Tsabang Nolé
Universities in Cameroon, Cameroon
Title: Ethnomedical and ethnopharmacological aspects and sociocultural treatment of African high blood pressure in Cameroon
Biography
Biography: Tsabang Nolé
Abstract
In Africa as for many other diseases, diagnosis of high blood pressure is delayed often with complications and very high blood pressure values. In comparison with European subjects, the high blood pressure in South Saharan-African subjects, has a higher prevalence, is more severe, develops earlier, with a higher percentage of target organ complications that include strokes, renal failure, and heart failure. The prevalence of high blood pressure is increasing among black Africans living on the African continent, who have neglected the African way of life or among Africans migrating to Western countries. All these particularities are linked to two factors: aggravating role of environment that reacts together with ethnic predisposition. African beliefs such as curse, evil spirits, witchcraft, bewitchment, social problems and the worship of the death, create psychological fear which can maintain high hypertensive values in patients.

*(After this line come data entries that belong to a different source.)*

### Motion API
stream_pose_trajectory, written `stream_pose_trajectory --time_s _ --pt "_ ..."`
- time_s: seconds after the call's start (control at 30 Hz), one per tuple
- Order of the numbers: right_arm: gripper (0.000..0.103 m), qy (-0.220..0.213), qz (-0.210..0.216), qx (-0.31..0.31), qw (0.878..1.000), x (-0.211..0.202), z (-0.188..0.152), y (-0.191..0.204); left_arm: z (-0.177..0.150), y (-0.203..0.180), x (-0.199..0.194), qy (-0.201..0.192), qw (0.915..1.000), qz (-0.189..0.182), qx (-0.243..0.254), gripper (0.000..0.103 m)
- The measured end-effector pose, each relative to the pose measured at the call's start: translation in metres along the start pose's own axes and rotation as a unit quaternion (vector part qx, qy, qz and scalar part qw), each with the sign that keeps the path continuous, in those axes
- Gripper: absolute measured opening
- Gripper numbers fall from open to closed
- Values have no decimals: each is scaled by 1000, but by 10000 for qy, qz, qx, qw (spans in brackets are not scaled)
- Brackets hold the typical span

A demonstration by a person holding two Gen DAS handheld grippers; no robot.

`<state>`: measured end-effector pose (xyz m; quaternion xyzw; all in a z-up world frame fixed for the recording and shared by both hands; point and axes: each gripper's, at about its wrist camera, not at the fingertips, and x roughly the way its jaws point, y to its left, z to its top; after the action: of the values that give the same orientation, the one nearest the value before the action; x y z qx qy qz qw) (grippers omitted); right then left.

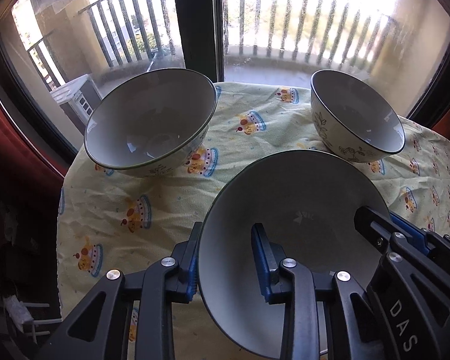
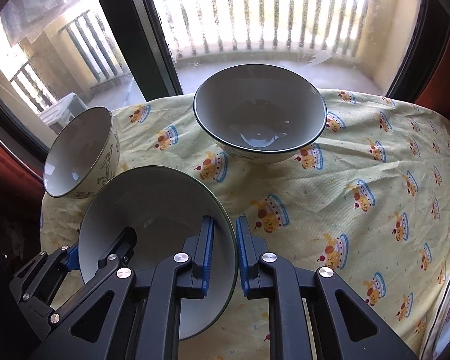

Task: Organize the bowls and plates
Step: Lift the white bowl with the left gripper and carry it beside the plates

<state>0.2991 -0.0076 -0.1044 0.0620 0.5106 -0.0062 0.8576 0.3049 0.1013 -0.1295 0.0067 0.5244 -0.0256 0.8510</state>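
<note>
Balcony window behind a desk (image 1: 165, 210) under cake-print cloth. Left claw (image 1: 225, 265) and right claw (image 2: 225, 259) each clamped on opposite rims of the near bowl (image 1: 291, 210), likely for a steady two-handed lift. Two more bowls (image 1: 150, 126) (image 1: 357, 114) sit beyond.

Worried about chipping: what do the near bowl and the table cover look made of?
Near bowl: likely glazed ceramic, with glossy highlights inside and a dark painted rim. Table cover: woven cotton-like fabric, matte, creased, printed with cartoon cakes.
</note>
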Motion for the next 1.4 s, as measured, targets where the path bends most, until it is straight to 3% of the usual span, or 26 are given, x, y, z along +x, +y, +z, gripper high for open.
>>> stream_pose_trajectory --time_s 0.63,1.4 --pt "18 -160 -166 253 9994 -54 -49 -57 -50 -55 -46 -28 9994 -140 315 31" --pt "18 153 -81 155 9997 -94 -124 -185 -130 -176 -76 175 9996 -16 228 31"
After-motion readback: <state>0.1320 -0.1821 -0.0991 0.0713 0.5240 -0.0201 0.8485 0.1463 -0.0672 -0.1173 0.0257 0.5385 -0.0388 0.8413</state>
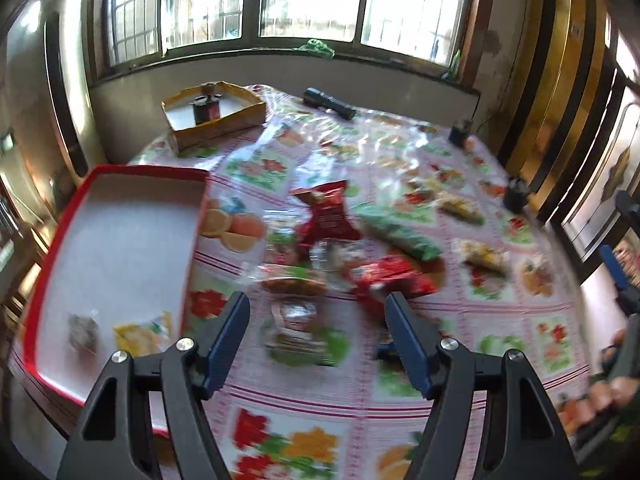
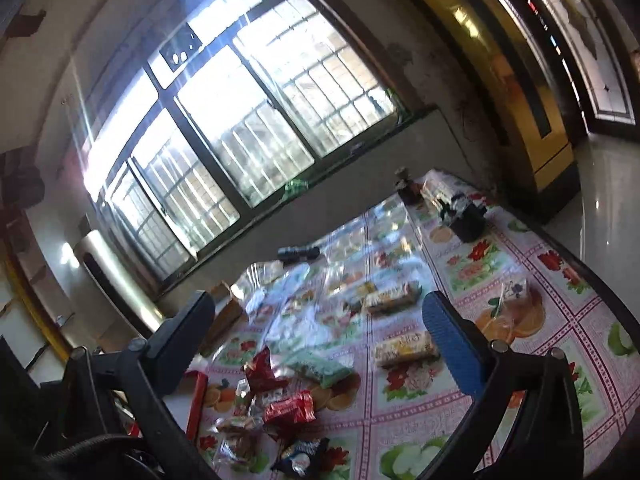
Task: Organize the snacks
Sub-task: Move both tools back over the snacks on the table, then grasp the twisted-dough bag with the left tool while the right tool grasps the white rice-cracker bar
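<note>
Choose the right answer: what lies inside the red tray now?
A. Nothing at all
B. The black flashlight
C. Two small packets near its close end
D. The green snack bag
C: the left wrist view shows the red tray holding a yellow packet and a dark packet near its close end, while the flashlight and the green bag lie on the tablecloth outside it.
</note>
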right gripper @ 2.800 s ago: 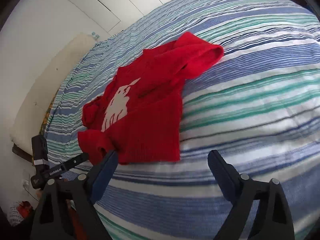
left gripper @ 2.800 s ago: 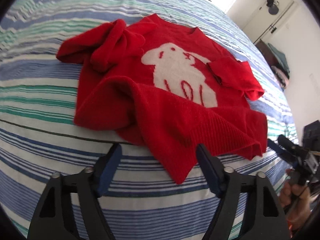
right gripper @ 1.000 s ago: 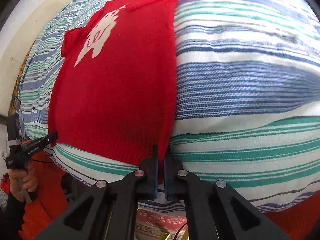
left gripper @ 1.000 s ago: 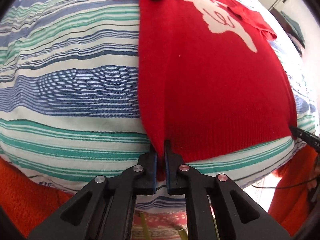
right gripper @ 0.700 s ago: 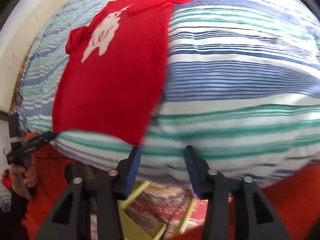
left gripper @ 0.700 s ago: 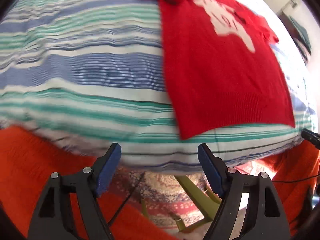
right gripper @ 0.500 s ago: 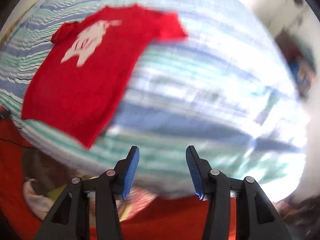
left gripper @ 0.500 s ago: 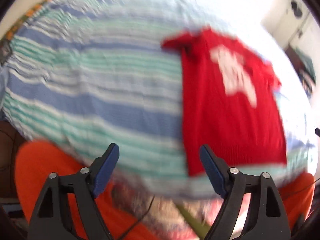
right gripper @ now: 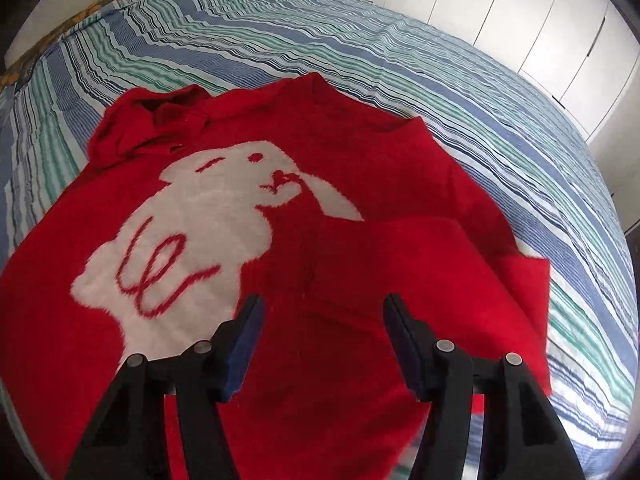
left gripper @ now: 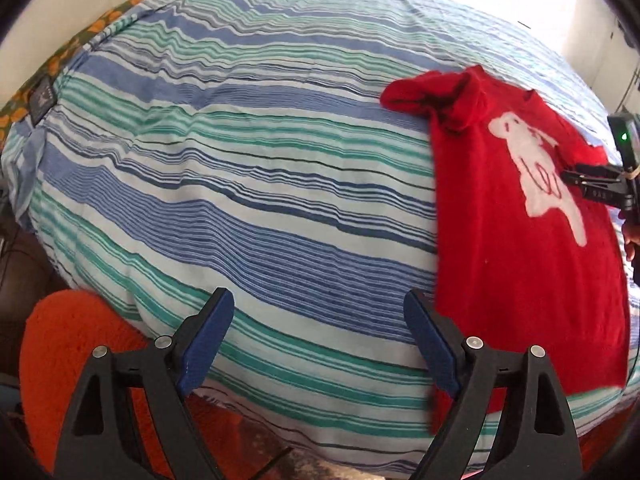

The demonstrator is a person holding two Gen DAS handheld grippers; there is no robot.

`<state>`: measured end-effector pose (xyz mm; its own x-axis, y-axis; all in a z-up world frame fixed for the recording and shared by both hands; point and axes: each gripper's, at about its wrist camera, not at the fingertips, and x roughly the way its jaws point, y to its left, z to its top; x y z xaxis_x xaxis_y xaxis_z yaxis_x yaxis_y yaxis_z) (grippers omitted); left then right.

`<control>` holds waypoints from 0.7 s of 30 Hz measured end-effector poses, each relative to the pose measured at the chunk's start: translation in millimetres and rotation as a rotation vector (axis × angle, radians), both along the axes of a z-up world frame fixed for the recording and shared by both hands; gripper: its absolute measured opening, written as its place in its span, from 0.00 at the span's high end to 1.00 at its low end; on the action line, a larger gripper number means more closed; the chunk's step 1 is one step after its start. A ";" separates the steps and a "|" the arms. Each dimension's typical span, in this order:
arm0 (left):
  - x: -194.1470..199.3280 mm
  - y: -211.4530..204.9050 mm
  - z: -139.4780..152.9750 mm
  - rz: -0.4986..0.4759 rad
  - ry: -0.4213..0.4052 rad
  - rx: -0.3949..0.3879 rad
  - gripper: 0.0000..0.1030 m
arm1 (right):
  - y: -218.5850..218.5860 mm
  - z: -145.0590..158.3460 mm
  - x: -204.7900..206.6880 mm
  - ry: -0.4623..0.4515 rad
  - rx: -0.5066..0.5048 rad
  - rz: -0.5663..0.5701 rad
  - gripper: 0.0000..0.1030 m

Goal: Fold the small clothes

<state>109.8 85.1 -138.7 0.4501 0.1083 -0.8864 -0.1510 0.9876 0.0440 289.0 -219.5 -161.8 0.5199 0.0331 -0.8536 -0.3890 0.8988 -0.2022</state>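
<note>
A red sweater [right gripper: 320, 264] with a white animal figure [right gripper: 208, 232] lies flat, front up, on the striped bed cover [left gripper: 240, 168]. One sleeve [right gripper: 424, 256] is folded over the body on the right. The other sleeve [right gripper: 148, 120] is bunched at the top left. My right gripper [right gripper: 323, 312] hovers over the sweater's middle beside the folded sleeve, jaws opening, pads touching nothing. My left gripper [left gripper: 318, 312] stands wide open over bare cover near the bed's edge, with the sweater [left gripper: 520, 240] to its right. The right gripper [left gripper: 580, 184] shows there above the sweater.
An orange rug [left gripper: 72, 352] lies on the floor below the bed's near edge. A flower-patterned sheet [left gripper: 60, 64] peeks out at the far left corner. White wardrobe doors [right gripper: 540, 20] stand beyond the bed. A hand [left gripper: 632, 236] holds the right gripper at the frame's edge.
Both grippers let go of the sweater's bottom hem and opened. The left one rose and swung left over bare cover. The right one swung across over the sweater's chest.
</note>
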 end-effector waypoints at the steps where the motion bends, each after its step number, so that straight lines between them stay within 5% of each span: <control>1: 0.8 0.1 0.4 0.004 -0.004 0.002 0.15 | -1.7 -5.0 5.4 0.021 0.004 -0.007 0.56; 2: 1.0 0.2 1.8 0.007 -0.009 0.006 0.15 | -10.5 -4.5 9.0 0.034 0.032 -0.034 0.89; 3: 1.2 0.8 3.1 0.009 -0.016 0.009 0.15 | -24.3 2.9 9.5 0.023 0.076 -0.083 0.92; 8: 3.2 2.7 -3.7 0.021 0.012 -0.011 0.14 | -174.9 74.6 -41.6 -0.154 0.456 -0.457 0.92; 11: 5.2 3.7 -8.8 0.035 0.041 -0.054 0.15 | -278.6 89.4 -95.8 -0.217 0.567 -0.672 0.92; 17: 5.3 0.5 -7.7 0.061 0.062 -0.102 0.15 | -400.1 32.4 -157.9 -0.158 0.718 -0.980 0.92; 21: 1.4 -3.9 -5.2 0.059 0.059 -0.082 0.15 | -410.1 4.4 -162.9 -0.106 0.855 -0.986 0.86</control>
<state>111.2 81.2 -143.9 0.3919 0.0587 -0.9181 -0.2080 0.9778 -0.0263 126.1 -629.5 -157.3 0.6993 0.1095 -0.7064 0.4850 0.6533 0.5813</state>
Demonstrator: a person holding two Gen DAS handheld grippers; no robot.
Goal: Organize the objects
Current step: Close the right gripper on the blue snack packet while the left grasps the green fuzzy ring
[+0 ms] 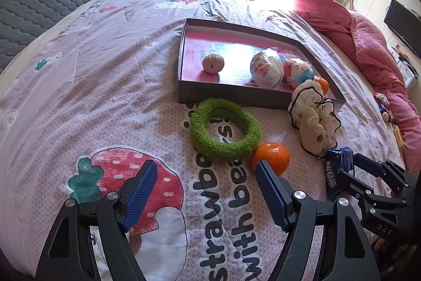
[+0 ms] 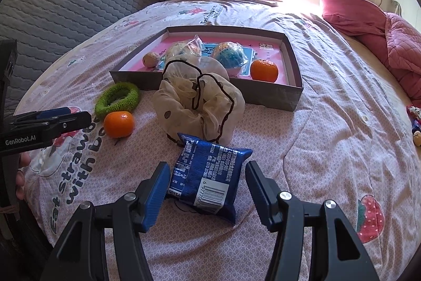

The present study helps to identify and document medicinal hypotensive plants, sociocultural ways of local therapists to resolve psychological problems and how avoid environmental aggravation. We have conducted an ethnomedical and ethnopharmacological survey nearby 1131 interviewers living in 58 socio-cultural groups random distributed in ecosystems of Cameroon. Seventy-four herbal medicines used to fight against essential and secondary hypertensions, base on 83 plants, were recorded. The local therapists’ role in management of psychological problems was also revealed. This work may help to reduce African hypertension prevalence and give hope to black subjects of hypertension. Herbal medicines which will be more effective in the management of hypertension will be exploited in drugs’ discovery worldwide.